Datenschutz

Anlasslose Vorratsdatenspeicherung

von - 08.02.2017
Vorratsdatenspeicherung
Foto: Fotolia / bluedesign
Das massenhafte Speichern von Daten fordert Staat und Gesellschaft heraus. Was bei Online-Diensten und im E-Commerce gang und gäbe ist, darf noch lange nicht von staatlicher Seite übernommen werden.
Diese Wortschöpfung muss man sich auf der Zunge zergehen lassen: „anlasslose Vorratsdatenspeicherung“. Klingt harmlos – jedes Unternehmen und jede Behörde hat schließlich ein nachvollzieh­bares Interesse an der Speicherung von Daten – zu Produkten, Kunden, Verkäufen, zu Bürgern und Einwohnern.
Neue Dimensionen hat das Speichern in den letzten Jahren allerdings durch Fortschritte bei den Speichertechnologien und besonders bei Big Data und Analytics erreicht: Riesige Datenmengen können nun erfasst und sofort, „in Echtzeit“, durchsucht und nutzbar gemacht werden – ein wesentliches Argument auch bei der Etablierung von Technologien für das Internet of Things (IoT).
Bei Marketing und E-Commerce gibt es ebenfalls viele sinnvolle Einsatzzwecke für Big-Data-Techniken, wobei schon allein aus Gründen der Kapazität nach bestimmten Fristen viele Daten wieder gelöscht oder in Archive verschoben werden müssen.
In Unternehmen und bei öffentlichen Institutionen ist es also durchaus sinnvoll, sich die moderne Speichertechnologie zunutze zu machen. Allerdings müssen auch hier Grundwerte wie Schutz der Privatsphäre oder individuelle Zustimmung zum Sammeln von Daten beachtet werden, etwa von Online-Händlern wie Amazon und sozialen Netzwerken wie Facebook.

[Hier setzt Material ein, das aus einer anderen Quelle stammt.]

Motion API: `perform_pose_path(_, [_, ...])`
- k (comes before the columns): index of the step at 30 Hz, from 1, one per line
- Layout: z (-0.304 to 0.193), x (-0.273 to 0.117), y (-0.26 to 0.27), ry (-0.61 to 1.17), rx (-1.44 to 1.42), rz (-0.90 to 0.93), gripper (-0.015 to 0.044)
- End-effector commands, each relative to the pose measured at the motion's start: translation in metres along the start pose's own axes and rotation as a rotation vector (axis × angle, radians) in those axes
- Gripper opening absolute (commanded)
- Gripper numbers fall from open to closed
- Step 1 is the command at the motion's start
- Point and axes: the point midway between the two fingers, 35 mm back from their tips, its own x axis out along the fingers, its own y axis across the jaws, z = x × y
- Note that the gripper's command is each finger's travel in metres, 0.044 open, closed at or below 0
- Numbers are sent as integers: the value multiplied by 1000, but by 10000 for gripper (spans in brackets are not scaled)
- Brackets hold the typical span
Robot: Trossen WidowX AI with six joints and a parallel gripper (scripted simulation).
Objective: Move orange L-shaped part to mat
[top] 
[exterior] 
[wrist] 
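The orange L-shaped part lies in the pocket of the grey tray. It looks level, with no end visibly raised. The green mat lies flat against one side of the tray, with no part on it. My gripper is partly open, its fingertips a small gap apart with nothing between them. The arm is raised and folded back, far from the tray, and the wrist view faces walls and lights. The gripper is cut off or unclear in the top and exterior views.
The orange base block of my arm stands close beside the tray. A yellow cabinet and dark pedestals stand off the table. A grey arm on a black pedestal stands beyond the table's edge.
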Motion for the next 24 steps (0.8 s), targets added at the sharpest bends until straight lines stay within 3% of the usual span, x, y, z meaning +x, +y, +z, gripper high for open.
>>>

Vorratsdatenspeicherung ist nicht EU-konform

Etwas anders verhält es sich mit der öffentlichen Sicherheit, wo der Drang zum Datensammeln und private Rechte miteinander kollidieren. Das staatliche Interesse an Vorratsdatenspeicherung sollte sehr genau eingegrenzt und kontrolliert werden – jeder Missbrauch des technisch Möglichen und Machbaren stellt hier die Grundwerte der Gesellschaft infrage. Und die „anlasslose“ Datenerfassung, das wahllose Datensammeln „auf Vorrat“, wird plötzlich problematisch.
Letztlich geht es um das Festlegen von Grenzen durch die Gesellschaft. Wegweisend ist das Urteil des Europäischen Gerichtshofs (EuGH), der am 21. Dezember 2016 die „allgemeine und unterschiedslose Vorratsdatenspeicherung“ in den Ländern der Europäischen Union (EU) für unzulässig erklärt hatte und von den Mitgliedsländern entsprechende Entscheidungen anmahnte.
So fordert denn der Provider-Verband eco bereits ein Moratorium, „um die Umsetzung der Vorratsdatenspeicherung in Deutschland zu stoppen“. Ansonsten bestehe die Gefahr, „ein europa- und verfassungswidriges Gesetz umsetzen zu müssen und damit Gelder in Millionenhöhe in den Sand zu setzen“. Die Debatte müsste sich in jedem Fall sehr konkret mit den Umständen der „anlasslosen“ Datenerfassung auseinandersetzen – wo ist sie noch angebracht und wo prinzipiell nicht. Die IT-Industrie und die Nutzer all der schönen Speicher-Innovationen sind herausgefordert, Stellung zu beziehen.